Valencia asked whether part of the problem may be the perceived lack of patriarchs such as Mr. C in urban communities with high crime rates.

Glover said the issue was much more complicated.

“It’s a lack of a lot of things,” Glover said. “It’s making sure that the needs of children are addressed. If the kid is not going to school, there’s probably a reason that the kid’s not going to school. Maybe it’s because the kid has a learning disability or is hungry.

“So instead of pointing out the kid’s truant and now the juvenile justice system gets involved, and maybe the kid is taken out of their home, there has to be something more than just looking at the symptoms. We have to look at the underlying root problem.”
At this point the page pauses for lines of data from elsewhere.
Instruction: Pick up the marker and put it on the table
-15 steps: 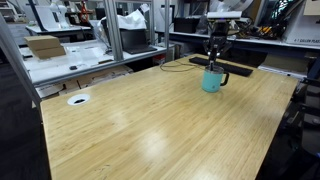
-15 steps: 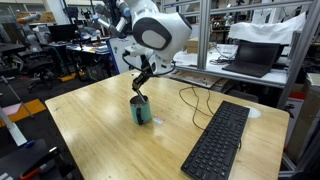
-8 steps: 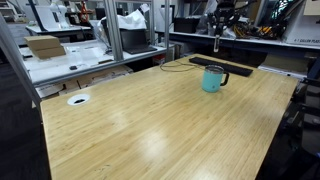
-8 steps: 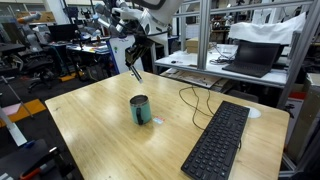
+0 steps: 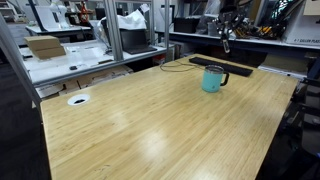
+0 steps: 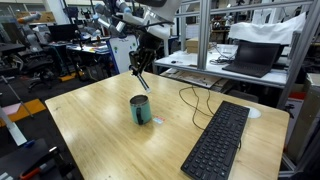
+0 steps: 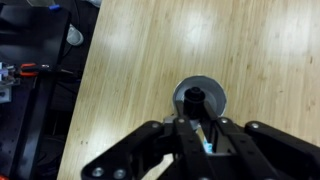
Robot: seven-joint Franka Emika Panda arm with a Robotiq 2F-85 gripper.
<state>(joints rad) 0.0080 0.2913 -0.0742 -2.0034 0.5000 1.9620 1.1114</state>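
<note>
Left of the hand, as an exterior view shows it, we are looking at a broad bare stretch of the bench [image 6: 85, 125], glossy pale wood with nothing lying on it. Directly under the hand [image 6: 141, 64] a teal mug [image 6: 141, 110] is standing upright, and between the two the marker [image 6: 142, 80] is hanging, slightly tilted, its lower tip above the mug's rim and apart from it. We are holding the marker by its upper end, with the hand pressed together on the barrel. In the wrist view the mug's mouth is sitting straight beyond the hand. To the right of the hand a black cable [image 6: 190, 100] is trailing across the wood, and further right and lower a black keyboard [image 6: 217, 140] is lying flat.

We are judging the marker to be light and stiff, with a smooth round barrel. It is probably not straining the grip, but held so near one end it may be free to swing or swivel between the pads. A hold nearer the middle of the barrel would likely be steadier. Being round, it will probably roll once let go. So we are thinking of carrying it sideways off the mug, toward the bare wood left of the hand, and bringing it low and nearly flat before spreading the hand.
</note>
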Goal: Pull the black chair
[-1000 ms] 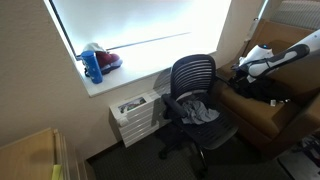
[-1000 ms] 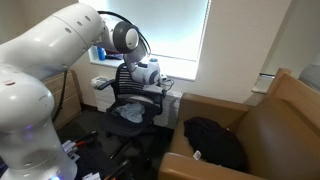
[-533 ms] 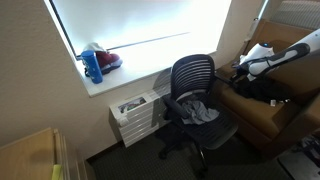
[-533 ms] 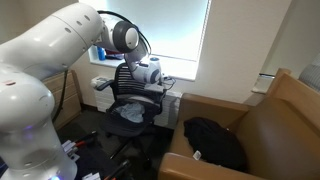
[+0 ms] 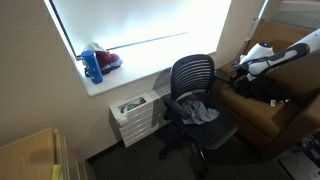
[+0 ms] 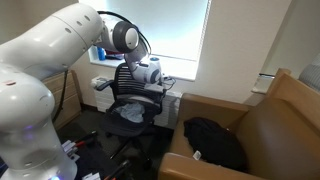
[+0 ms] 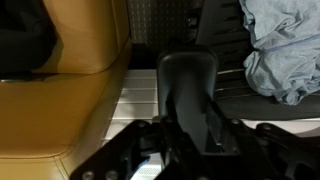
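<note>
Chair: under window, armchair at its 3 o'clock. At grasp step: gripper astride armrest, fingers either side; clamped or loose, cannot tell. Next: confirm firm hold, then pull slow and level toward 3 o'clock; watch for slip off armrest.

Looks like an office corner, perhaps a home study. Holds a black mesh swivel chair on dark carpet, just beside a tan leather armchair. Opens onto a wide bright window with a deep sill carrying a blue bottle. Has a small white drawer unit below the sill. Shows everyday clutter on both seats: grey cloth, a black garment.
</note>
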`<act>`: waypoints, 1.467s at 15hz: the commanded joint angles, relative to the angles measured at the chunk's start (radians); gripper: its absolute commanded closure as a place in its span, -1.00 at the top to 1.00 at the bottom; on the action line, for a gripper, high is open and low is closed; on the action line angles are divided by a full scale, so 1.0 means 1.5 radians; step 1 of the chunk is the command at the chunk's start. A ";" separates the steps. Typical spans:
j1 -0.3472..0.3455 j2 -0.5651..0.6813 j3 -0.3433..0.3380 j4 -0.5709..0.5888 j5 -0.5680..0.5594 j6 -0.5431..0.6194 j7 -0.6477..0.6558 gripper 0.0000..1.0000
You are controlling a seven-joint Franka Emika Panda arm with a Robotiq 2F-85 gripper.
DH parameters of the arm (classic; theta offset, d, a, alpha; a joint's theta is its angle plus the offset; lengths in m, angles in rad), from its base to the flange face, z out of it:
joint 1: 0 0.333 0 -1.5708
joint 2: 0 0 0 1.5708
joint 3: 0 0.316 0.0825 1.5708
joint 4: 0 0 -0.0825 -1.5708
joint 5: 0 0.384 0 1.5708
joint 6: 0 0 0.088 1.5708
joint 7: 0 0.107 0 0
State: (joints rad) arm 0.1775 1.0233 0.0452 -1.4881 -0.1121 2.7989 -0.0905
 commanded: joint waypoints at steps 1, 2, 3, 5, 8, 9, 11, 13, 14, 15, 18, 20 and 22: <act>0.002 0.006 -0.001 0.011 0.000 0.000 0.014 0.36; 0.003 0.007 -0.002 0.012 0.001 0.000 0.017 0.52; 0.003 0.007 -0.001 0.013 0.000 -0.001 0.018 0.65; 0.007 0.005 -0.005 0.013 -0.003 0.000 0.020 0.92; 0.007 0.007 -0.006 0.018 -0.004 -0.003 0.019 1.00; 0.011 0.011 -0.014 0.022 -0.006 -0.010 0.024 1.00; 0.003 0.007 -0.002 0.014 -0.002 -0.005 0.016 1.00; 0.003 0.008 -0.003 0.014 -0.002 -0.005 0.017 1.00; 0.002 0.011 -0.001 0.017 0.001 -0.010 0.020 1.00; 0.002 0.012 0.000 0.018 0.003 -0.009 0.022 1.00; 0.003 0.009 -0.002 0.014 -0.001 -0.005 0.020 1.00; -0.013 0.002 0.024 0.006 0.008 -0.009 0.003 1.00; -0.019 0.008 0.039 0.021 0.028 -0.093 0.014 1.00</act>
State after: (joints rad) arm 0.1742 1.0316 0.0621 -1.4733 -0.1021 2.7748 -0.0626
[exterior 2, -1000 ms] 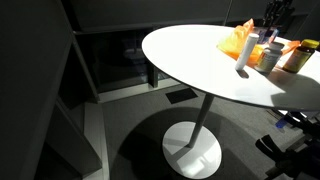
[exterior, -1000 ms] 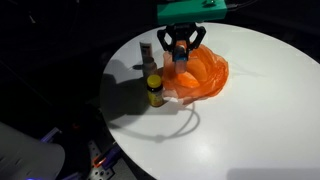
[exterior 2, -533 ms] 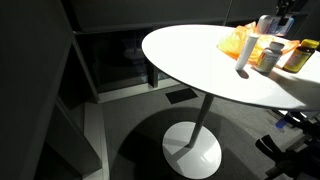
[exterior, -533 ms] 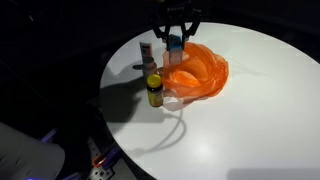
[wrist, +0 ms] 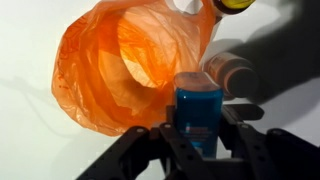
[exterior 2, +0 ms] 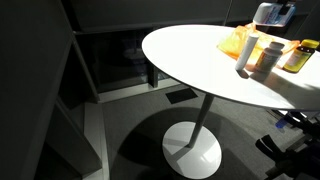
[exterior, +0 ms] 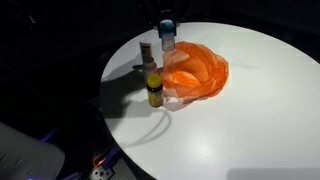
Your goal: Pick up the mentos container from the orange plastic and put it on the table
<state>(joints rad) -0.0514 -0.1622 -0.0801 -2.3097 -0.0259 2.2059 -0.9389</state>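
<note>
1. Dark room all round, and in the middle of it the round white table (exterior: 250, 110) on its single pedestal, with plenty of bare top showing in both exterior views.
2. On that table sits the crumpled orange plastic (exterior: 197, 72). From the wrist view it lies directly below, mouth gaping, and nothing can be seen inside it (wrist: 110, 70).
3. Just beside the plastic stand two bottles, a taller one (exterior: 148, 55) and a short yellow-labelled one (exterior: 154, 90). They look like bystanders, but they crowd that edge of the plastic.
4. Now the gripper (wrist: 198, 128), high over the far edge of the plastic. Its fingers (wrist: 160, 140) are closed in tight on either side of a blue-topped tub, with no gap showing.
5. And there it is, the mentos container (exterior: 167, 40), up in the air in the gripper's hold, clear of plastic and table alike; it also shows near the top edge in an exterior view (exterior 2: 270, 14).
6. Score so far, by my reading: the pick-up is done and the put-down is not yet begun. What's left is to carry it sideways to open table, away from the bottles, lower it, and let go.
</note>
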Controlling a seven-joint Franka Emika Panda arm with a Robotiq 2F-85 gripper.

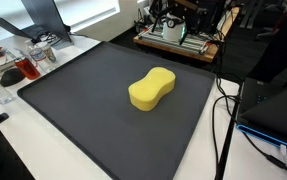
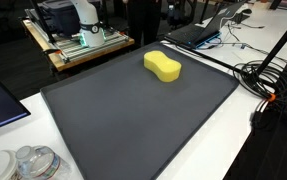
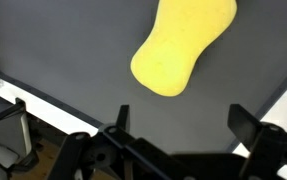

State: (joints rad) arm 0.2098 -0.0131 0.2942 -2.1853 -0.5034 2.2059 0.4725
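In the wrist view, one gripper (image 3: pixel 180 125) is recorded with its two fingers (image 3: pixel 119 115) spread wide apart and nothing held between them, positioned above one dark grey mat (image 3: pixel 63 60). One yellow sponge (image 3: pixel 183 45) is found lying flat on that mat, ahead of the jaws and untouched by them. In both exterior views the sponge (image 1: pixel 152 90) (image 2: pixel 162 66) is confirmed resting on the mat, and past the mat's edge one laptop (image 2: pixel 198 32) is noted in an exterior view.
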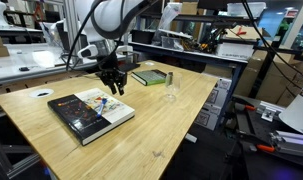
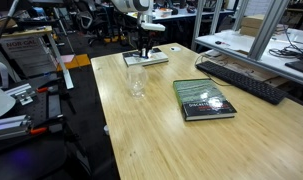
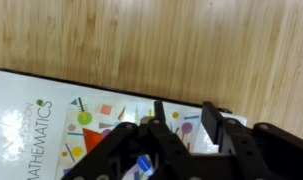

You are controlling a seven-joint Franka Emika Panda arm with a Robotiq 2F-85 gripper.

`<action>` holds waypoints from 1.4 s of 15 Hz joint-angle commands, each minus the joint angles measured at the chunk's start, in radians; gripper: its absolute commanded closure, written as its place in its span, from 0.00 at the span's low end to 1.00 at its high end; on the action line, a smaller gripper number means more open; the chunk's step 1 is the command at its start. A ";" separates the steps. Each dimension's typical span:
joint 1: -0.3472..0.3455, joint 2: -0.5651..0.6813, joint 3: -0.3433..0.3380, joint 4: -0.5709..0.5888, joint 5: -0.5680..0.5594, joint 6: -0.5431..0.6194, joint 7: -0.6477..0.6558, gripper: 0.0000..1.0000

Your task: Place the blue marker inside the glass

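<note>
My gripper (image 1: 114,86) (image 2: 143,50) hangs low over a white maths book (image 1: 103,103) (image 2: 151,58) with coloured shapes on its cover (image 3: 51,120). In the wrist view the fingers (image 3: 184,108) stand apart, with only book cover showing between them. A small blue and white piece (image 3: 141,163) shows through the left linkage. It looks like the blue marker lying on the book, mostly hidden. The clear glass (image 1: 171,90) (image 2: 137,82) stands upright on the wooden table, apart from the gripper.
A dark green book (image 1: 149,76) (image 2: 204,98) lies on the table (image 1: 161,130) (image 2: 161,140), with a small dark cylinder (image 1: 169,76) by it. The glass stands near a table edge. Benches, cables and equipment surround the table.
</note>
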 commanded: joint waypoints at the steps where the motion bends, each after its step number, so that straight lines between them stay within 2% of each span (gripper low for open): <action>1: -0.012 -0.047 -0.006 -0.100 -0.043 0.067 -0.170 0.26; 4: -0.010 -0.057 -0.013 -0.128 -0.078 0.111 -0.296 0.05; 6: -0.007 -0.071 -0.016 -0.147 -0.104 0.161 -0.369 0.00; 10: -0.007 -0.093 -0.007 -0.174 -0.100 0.259 -0.474 0.00; 16: 0.012 -0.061 0.007 -0.138 -0.011 0.241 -0.433 0.00; 21: 0.039 -0.043 -0.011 -0.110 -0.018 0.226 -0.421 0.00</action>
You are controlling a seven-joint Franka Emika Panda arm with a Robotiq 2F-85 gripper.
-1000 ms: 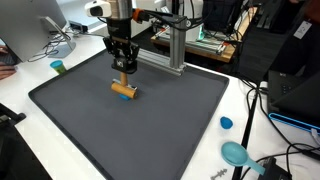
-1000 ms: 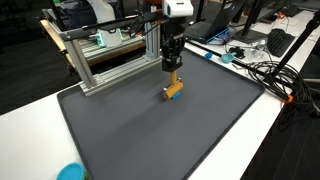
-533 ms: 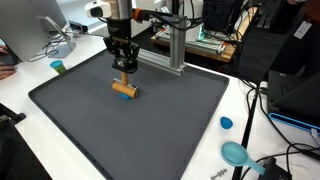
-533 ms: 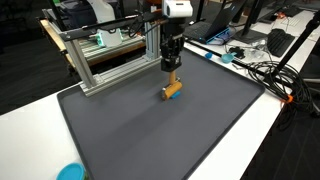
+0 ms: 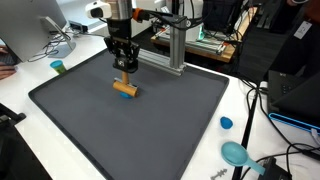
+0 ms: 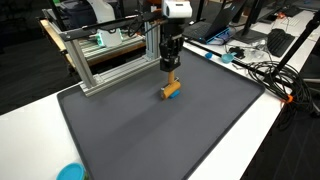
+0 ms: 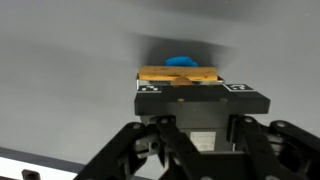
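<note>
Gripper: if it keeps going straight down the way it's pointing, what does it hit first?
Likely the orange block lying on the dark mat directly below; the orange piece in the gripper would touch it first. Gap unclear.

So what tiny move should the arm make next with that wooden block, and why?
Probably ease straight down with the jaws shut. The gripper holds a wooden block clear above a second wooden block lying on the dark mat, a blue piece beside it; letting go now would drop it.

In the wrist view the wooden block (image 7: 180, 75) hides most of the blue piece (image 7: 182, 61) beyond it.
</note>
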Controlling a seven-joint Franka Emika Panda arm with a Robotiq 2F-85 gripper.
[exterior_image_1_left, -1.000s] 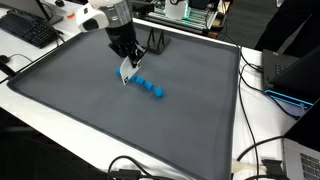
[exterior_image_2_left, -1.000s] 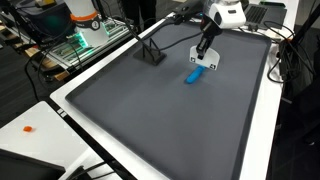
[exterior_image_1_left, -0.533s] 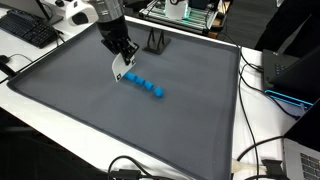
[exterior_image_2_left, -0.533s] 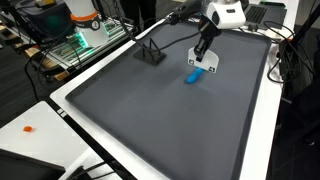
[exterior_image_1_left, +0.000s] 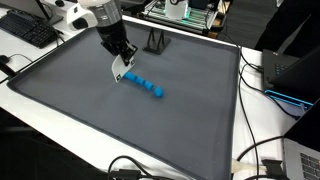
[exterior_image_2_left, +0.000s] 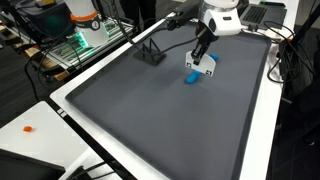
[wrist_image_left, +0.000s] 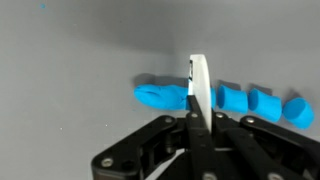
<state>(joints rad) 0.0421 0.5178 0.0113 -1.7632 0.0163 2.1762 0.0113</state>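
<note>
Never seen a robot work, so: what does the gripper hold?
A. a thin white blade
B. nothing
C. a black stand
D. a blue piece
A: the gripper is shut on a thin white blade, seen edge-on over the row of blue pieces.

A robotics lab: gray-matted workbench (exterior_image_1_left: 120, 125), keyboard (exterior_image_1_left: 28, 30), tangled cables (exterior_image_1_left: 252, 152), open electronics rack (exterior_image_2_left: 82, 42).
</note>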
Panelist Melina Abdullah talks about personal responsibility, with Candis Glover. Credit: Koi Sojer/Snap’N U Photos

Some panelists predicted that gentrification would force out the African American population in LA County by at least a few percentage points in the next decade. They wondered if the African American prison population would remain as disproportional.

“I see a bleak future if you don’t do anything,” Abdullah told the audience. “But if you leave here and say ‘I don’t want it to go that way’ and you think about one thing that you can do and you do it every day and I mean every day, I think we can take the city back, take our power back and have peace in our community.”